A quarter of a mile north of this point, and a mile and three quarters from Duston " Old" pit, in my own garden, at a lower level than y, the limestone bed overlying the slate bed (no. 5, a and b, of " Old " Duston) occurs ; and below, but not immediately, is found cellular ironstone with ochreous cores.

At a mile S.E. of Hopping Hill, and at a little more than a mile west of Northampton, in the angle formed by the junction of the roads to Weedon and Duston, is perhaps the most important ironstone quarry in Northamptonshire. During the last eleven years the excavations, varying in depth from 25 to 35 feet, have been extended over an area of about 16 acres. (See z.)

The whole section belongs to my division E, and consists of iron-stone of varying richness. I have noted the section some five times at various intervals, but have found no very great variation in the character and order of the different beds ; and in this respect they offer a striking contrast to the D beds of Mr. Bass's pit, the variation in which is so remarkable.

These beds are very fertile in organic remains ; and, through the intelligent and watchful assiduity of Mr. Eldret, the overlooker of the works, I have been enabled to obtain from this quarry a large collection of fossils, upon the significance and importance of which it is needless, and would be out of place, for me to dilate. I have often paid my thanks to Mr. Eldret ; and I think the thanks of geologists generally are due to him, but for whose active interest in the preservation of these fossils they would certainly have been consigned to the smelting-furnace, and thus lost to geological science.

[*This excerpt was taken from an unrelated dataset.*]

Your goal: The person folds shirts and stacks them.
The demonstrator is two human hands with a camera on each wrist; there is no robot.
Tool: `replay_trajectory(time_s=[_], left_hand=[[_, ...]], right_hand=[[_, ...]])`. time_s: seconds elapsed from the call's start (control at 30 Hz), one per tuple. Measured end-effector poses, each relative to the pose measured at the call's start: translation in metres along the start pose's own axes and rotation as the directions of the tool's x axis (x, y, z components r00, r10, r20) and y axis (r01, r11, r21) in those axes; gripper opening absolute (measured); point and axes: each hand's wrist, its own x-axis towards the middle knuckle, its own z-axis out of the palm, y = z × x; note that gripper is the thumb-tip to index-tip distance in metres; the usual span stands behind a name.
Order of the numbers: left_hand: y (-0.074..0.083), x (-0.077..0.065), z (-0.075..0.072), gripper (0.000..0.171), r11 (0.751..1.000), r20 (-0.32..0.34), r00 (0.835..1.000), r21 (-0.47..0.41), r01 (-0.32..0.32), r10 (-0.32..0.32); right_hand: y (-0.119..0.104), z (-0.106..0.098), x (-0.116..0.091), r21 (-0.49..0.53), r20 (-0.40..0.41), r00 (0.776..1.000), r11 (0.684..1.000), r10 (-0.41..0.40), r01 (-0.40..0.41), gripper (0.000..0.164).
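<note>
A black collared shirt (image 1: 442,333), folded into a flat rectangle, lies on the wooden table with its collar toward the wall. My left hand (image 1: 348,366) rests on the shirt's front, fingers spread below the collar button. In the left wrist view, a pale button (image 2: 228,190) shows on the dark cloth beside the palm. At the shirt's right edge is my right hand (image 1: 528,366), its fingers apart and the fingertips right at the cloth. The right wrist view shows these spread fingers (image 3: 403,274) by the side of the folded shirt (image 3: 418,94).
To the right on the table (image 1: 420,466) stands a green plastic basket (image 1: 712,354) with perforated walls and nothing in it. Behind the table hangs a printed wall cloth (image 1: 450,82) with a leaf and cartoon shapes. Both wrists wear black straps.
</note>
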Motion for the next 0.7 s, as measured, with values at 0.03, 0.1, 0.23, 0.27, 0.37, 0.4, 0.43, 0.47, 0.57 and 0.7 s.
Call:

A great part of the area of excavation was the site of a Roman burial-ground ; and, through the agency of the same Mr. Eldret, I have obtained many interesting Roman and Romano-British antiquities, with which the surface-soil and underlying disturbed material abounded.

The surface-soil is generally about three feet in thickness, but, from ancient disturbance, is frequently mixed up with the material of the upper bed of the ironstone — this disturbance having penetrated to irregular depths, frequently of 6 feet.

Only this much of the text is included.